As mentioned, OTW stakes it claim for fan fiction and fair use on Campbell v. Acuff-Rose, a case concerning parody – and it would be hard to argue that much fanfic is parodic. Even so, that case and the guidelines it established for transformative use were referred to in Suntrust Bank v. Houghton Mifflin, a copyright infringement lawsuit involving Alice Randall’s The Wind Done Gone, a work that appropriates characters, settings, and altogether a good portion of Margaret Mitchell’s Gone With the Wind. Randall’s narrative, told from a slave’s perspective, reinterprets Mitchell’s story, adding new themes, viewpoints, and implicit social commentary. A federal circuit court judge lifted an injunction again the book, finding that it offers “social benefit, by shedding light on an earlier work, and, in the process, creating a new one.” It’s a transformative work – although one that’s been made, as the result of a settlement, to wear the ill-fitting label “unauthorized parody.”
There are types and uses of transformative work beyond strict parody. Many defenders of fanfic point to the mythic tradition and the continual repurposing and recontextualization of certain mythic and archetypal characters, from Odysseus and Robin Hood to Faust and Dracula. Successive generations of artists recast these characters in new settings and narratives and find in them new meanings and uses based on the artists’ perspectives and beliefs, which are informed by their sociocultural mores and milieus.
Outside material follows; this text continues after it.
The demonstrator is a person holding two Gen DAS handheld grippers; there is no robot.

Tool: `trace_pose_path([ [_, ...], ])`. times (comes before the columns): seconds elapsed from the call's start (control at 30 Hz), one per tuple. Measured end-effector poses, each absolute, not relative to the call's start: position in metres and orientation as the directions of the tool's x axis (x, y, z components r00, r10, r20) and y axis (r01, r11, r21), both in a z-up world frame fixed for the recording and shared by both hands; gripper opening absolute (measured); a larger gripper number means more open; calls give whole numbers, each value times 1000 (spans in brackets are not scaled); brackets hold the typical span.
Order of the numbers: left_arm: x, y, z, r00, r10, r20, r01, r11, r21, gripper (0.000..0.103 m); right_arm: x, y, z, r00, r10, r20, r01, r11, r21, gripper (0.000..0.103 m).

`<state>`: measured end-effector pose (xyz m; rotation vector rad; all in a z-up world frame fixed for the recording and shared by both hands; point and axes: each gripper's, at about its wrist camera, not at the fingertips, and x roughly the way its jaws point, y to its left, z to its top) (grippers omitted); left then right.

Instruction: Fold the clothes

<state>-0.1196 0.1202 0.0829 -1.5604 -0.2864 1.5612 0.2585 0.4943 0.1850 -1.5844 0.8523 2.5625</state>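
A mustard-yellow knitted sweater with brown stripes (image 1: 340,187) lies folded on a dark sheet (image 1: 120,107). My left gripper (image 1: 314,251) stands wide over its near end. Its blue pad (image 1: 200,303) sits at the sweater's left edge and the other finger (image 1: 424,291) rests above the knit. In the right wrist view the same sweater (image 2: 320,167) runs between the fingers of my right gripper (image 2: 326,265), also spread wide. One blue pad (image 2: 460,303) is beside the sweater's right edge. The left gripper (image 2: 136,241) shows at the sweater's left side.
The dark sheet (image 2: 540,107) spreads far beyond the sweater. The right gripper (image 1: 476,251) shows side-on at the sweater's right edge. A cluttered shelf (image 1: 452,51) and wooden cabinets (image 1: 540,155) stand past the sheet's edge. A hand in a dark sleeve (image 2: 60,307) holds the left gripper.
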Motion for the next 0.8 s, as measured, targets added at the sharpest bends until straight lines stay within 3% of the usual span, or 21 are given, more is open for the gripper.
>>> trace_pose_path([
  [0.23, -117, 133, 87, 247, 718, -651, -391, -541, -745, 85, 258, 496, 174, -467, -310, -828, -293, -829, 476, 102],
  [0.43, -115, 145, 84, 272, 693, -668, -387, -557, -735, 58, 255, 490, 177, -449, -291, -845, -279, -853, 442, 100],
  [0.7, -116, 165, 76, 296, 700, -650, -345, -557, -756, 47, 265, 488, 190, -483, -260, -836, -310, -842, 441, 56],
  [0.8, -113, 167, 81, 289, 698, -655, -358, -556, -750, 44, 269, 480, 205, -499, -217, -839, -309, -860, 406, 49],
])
One artist’s Circe may be an evil enchantress keeping our hero from achieving his quest, while another’s version may be an isolated figure limited by male dominance and misogyny. (Look at Martin’s Cersei Lannister, which many readers maintain is a riff on the mythic sorceress.)
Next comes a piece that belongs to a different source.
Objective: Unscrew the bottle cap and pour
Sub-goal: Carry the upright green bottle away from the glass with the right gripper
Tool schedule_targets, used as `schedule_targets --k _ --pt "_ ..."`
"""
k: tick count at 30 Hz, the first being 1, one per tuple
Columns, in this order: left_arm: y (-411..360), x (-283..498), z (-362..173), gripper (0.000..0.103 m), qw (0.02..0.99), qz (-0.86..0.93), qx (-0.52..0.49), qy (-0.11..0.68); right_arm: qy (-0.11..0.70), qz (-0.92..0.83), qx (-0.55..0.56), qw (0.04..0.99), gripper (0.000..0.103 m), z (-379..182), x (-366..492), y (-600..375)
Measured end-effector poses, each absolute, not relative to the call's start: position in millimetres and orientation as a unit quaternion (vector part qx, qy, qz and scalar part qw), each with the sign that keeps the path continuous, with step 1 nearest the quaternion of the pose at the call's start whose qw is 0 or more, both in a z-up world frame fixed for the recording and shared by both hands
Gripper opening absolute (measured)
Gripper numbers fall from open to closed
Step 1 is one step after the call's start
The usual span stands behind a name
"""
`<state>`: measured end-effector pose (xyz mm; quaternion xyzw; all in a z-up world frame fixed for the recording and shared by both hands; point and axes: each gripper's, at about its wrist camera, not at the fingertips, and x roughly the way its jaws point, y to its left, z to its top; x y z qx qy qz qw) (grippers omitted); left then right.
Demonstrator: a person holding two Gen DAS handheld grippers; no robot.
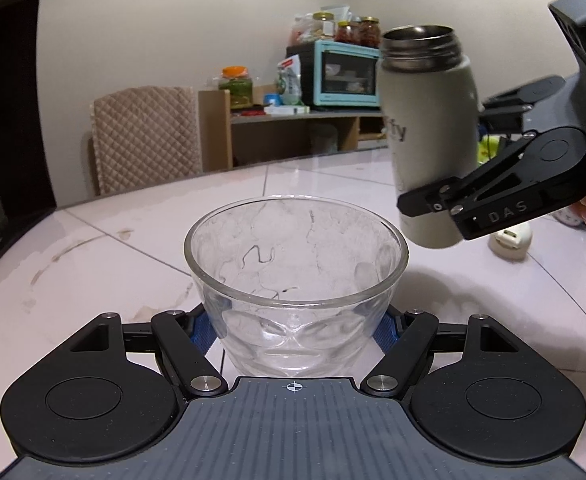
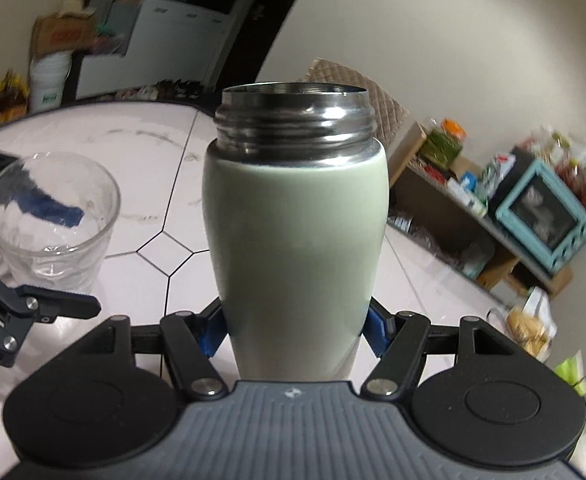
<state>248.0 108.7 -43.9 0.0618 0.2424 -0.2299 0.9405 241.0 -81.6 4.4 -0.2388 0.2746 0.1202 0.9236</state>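
Observation:
My left gripper [image 1: 295, 330] is shut on a clear glass cup [image 1: 295, 280] that stands on the white tiled table [image 1: 93, 264]. My right gripper [image 2: 293, 330] is shut on a pale green steel bottle [image 2: 295, 240], cap off, its threaded metal mouth open. In the left wrist view the bottle [image 1: 429, 132] hangs in the air above and to the right of the cup, near upright, leaning slightly. In the right wrist view the cup [image 2: 51, 220] is at the left with the left gripper's fingers [image 2: 65, 306] round it. The cap is not in view.
A padded chair [image 1: 145, 140] stands at the table's far edge. Behind it a wooden shelf [image 1: 293, 120] carries a teal oven [image 1: 345, 74] and jars. A small white object [image 1: 509, 242] lies on the table at the right. A snack bag [image 2: 531, 330] sits at right.

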Motion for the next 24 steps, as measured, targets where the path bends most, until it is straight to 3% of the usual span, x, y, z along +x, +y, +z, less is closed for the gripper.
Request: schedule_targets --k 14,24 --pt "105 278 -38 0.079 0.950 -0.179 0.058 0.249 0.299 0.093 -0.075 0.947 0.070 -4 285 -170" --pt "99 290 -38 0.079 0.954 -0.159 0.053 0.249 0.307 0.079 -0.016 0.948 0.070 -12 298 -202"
And just as mythic characters can be reshaped according to current attitudes, repurposed characters can serve as access points to attitudes and perspectives in earlier works and as a means of re-examining them. Randall uses Scarlett O’Hara and company to explore slavery and present a far less romanticized view of the American south. In Wide Sargasso Sea, Jean Rhys appropriates Jane Eyre to address issues with nineteenth century colonialism.
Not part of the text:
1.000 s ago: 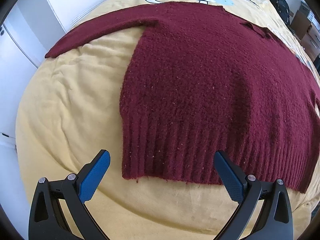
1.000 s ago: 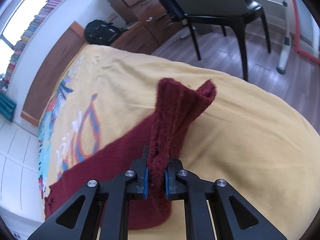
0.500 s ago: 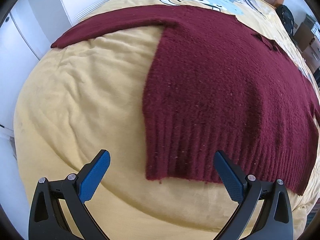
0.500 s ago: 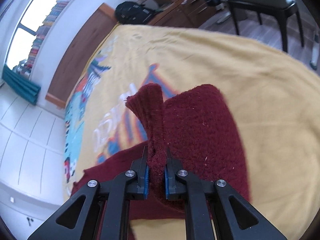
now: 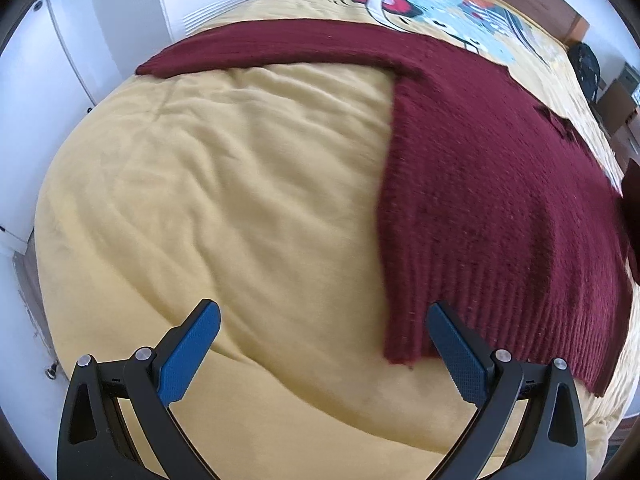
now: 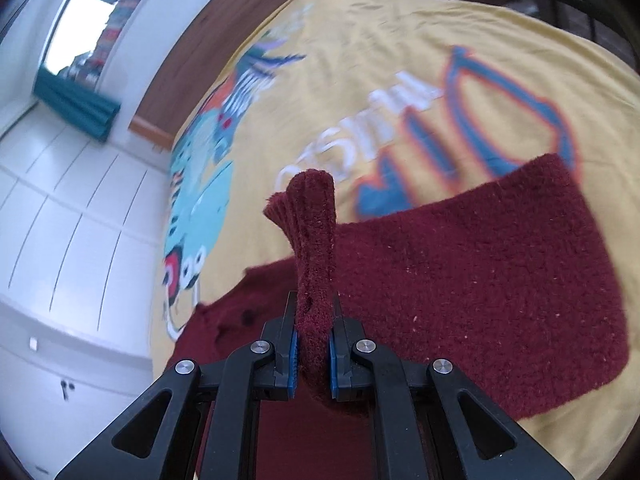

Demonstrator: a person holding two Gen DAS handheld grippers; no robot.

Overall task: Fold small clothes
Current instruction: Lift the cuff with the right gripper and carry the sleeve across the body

Of course, both of those novels contain elements of criticism and commentary, while much fan fiction originates from a more participatory impulse. Gabaldon and Martin ask why fanfic writers don’t just develop their own characters, or at least appropriate old characters in the public domain (Jane Eyre, for instance), but I think they’re not accounting for this impulse, a desire to participate actively in the culture. Given the speed of current culture, our mythic figures – from Batman to Buffy Summers – spring up and coalesce into cultural touchstones at a rapid clip. And many people want to engage creatively with these characters and the worlds they inhabit. Some may want to give voice to certain erotic fantasies. Some just want to play around in the sandbox with characters. And some love a fictional world but perhaps don’t recognize themselves in it, or find themselves marginalized in it (as could be the case in the Lt. Uhura example quoted here), so they want to transform the world, if only a little.